TASK: Starting at the line containing "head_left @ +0" and ending at the line containing "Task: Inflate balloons", print every line of the material below exactly, both ends included, and stop there.

DATA BLOCK:
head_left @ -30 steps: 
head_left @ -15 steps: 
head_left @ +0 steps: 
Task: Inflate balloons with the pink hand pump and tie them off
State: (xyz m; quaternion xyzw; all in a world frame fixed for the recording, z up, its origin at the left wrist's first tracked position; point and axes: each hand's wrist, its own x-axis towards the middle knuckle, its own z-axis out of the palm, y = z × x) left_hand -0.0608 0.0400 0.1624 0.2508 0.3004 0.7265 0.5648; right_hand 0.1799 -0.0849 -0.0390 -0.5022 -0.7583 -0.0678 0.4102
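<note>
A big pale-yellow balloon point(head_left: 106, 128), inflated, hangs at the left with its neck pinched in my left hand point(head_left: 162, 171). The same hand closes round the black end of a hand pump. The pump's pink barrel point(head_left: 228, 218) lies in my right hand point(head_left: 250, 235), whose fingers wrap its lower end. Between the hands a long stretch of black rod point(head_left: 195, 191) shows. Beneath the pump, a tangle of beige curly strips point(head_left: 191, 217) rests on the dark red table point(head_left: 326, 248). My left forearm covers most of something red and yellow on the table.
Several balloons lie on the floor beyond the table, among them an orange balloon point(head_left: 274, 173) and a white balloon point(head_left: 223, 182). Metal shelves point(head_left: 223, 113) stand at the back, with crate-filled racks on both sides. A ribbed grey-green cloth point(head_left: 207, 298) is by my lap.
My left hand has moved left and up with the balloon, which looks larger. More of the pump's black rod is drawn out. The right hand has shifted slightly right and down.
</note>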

RESULT OF THIS TASK:
head_left @ +0 steps: 
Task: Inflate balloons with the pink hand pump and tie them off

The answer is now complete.